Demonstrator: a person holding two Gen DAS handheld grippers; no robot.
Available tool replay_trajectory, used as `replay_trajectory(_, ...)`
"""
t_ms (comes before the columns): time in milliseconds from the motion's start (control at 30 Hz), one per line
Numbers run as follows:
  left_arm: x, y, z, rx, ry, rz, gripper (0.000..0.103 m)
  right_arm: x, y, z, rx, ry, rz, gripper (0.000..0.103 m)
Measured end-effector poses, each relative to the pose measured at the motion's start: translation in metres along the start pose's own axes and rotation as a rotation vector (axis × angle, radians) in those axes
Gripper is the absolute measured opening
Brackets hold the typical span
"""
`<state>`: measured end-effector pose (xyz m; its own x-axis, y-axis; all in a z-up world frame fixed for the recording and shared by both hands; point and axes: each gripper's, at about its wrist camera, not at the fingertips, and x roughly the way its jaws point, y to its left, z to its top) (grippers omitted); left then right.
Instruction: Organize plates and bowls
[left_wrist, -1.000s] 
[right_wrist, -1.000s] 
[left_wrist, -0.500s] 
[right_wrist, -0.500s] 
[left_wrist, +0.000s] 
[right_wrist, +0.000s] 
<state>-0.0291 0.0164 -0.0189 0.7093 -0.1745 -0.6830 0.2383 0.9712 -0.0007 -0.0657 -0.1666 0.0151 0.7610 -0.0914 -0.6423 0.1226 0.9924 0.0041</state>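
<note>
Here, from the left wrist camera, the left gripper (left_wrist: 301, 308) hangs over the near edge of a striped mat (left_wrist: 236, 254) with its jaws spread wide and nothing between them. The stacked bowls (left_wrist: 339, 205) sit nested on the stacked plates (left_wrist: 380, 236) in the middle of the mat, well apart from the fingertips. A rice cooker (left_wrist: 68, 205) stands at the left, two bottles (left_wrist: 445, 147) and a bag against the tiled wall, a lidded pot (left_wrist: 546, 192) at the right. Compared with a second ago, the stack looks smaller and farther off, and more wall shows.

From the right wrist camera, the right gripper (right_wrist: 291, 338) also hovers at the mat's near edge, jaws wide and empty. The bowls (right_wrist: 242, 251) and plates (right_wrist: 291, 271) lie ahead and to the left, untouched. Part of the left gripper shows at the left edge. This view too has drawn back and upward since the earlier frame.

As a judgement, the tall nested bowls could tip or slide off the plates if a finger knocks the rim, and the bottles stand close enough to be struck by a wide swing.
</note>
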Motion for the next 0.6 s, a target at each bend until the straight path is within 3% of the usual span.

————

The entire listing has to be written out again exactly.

▸ **SOLUTION BELOW**:
Demonstrator: a person holding two Gen DAS handheld grippers; no robot.
Available tool replay_trajectory, used as `replay_trajectory(_, ...)`
"""
t_ms (comes before the columns): time in milliseconds from the motion's start (control at 30 Hz), one per line
Numbers run as follows:
  left_arm: x, y, z, rx, ry, rz, gripper (0.000..0.103 m)
  right_arm: x, y, z, rx, ry, rz, gripper (0.000..0.103 m)
Measured end-effector poses, each relative to the pose measured at the motion's start: translation in metres along the start pose's own axes and rotation as a rotation vector (axis × angle, radians) in those axes
Gripper is the absolute measured opening
Brackets hold the typical span
"""
`<state>`: measured end-effector pose (xyz m; its own x-axis, y-axis; all in a z-up world frame fixed for the recording and shared by both hands; point and axes: each gripper's, at about its wrist camera, not at the fingertips, and x roughly the way its jaws point, y to its left, z to its top) (grippers omitted); left then right.
Instruction: Organize plates and bowls
[left_wrist, -1.000s] 
[right_wrist, -1.000s] 
[left_wrist, -0.500s] 
[right_wrist, -0.500s] 
[left_wrist, +0.000s] 
[right_wrist, +0.000s] 
<state>-0.0291 0.0164 -0.0189 0.7093 -0.1745 -0.6830 0.2383 0.9712 -0.0007 -0.0657 -0.1666 0.0151 0.7610 -0.0914 -0.6423 0.1226 0.9924 0.0041</state>
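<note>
Here, from the left wrist camera, the left gripper (left_wrist: 301, 308) hangs over the near edge of a striped mat (left_wrist: 236, 254) with its jaws spread wide and nothing between them. The stacked bowls (left_wrist: 339, 205) sit nested on the stacked plates (left_wrist: 380, 236) in the middle of the mat, well apart from the fingertips. A rice cooker (left_wrist: 68, 205) stands at the left, two bottles (left_wrist: 445, 147) and a bag against the tiled wall, a lidded pot (left_wrist: 546, 192) at the right. Compared with a second ago, the stack looks smaller and farther off, and more wall shows.

From the right wrist camera, the right gripper (right_wrist: 291, 338) also hovers at the mat's near edge, jaws wide and empty. The bowls (right_wrist: 242, 251) and plates (right_wrist: 291, 271) lie ahead and to the left, untouched. Part of the left gripper shows at the left edge. This view too has drawn back and upward since the earlier frame.

As a judgement, the tall nested bowls could tip or slide off the plates if a finger knocks the rim, and the bottles stand close enough to be struck by a wide swing.
</note>
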Motion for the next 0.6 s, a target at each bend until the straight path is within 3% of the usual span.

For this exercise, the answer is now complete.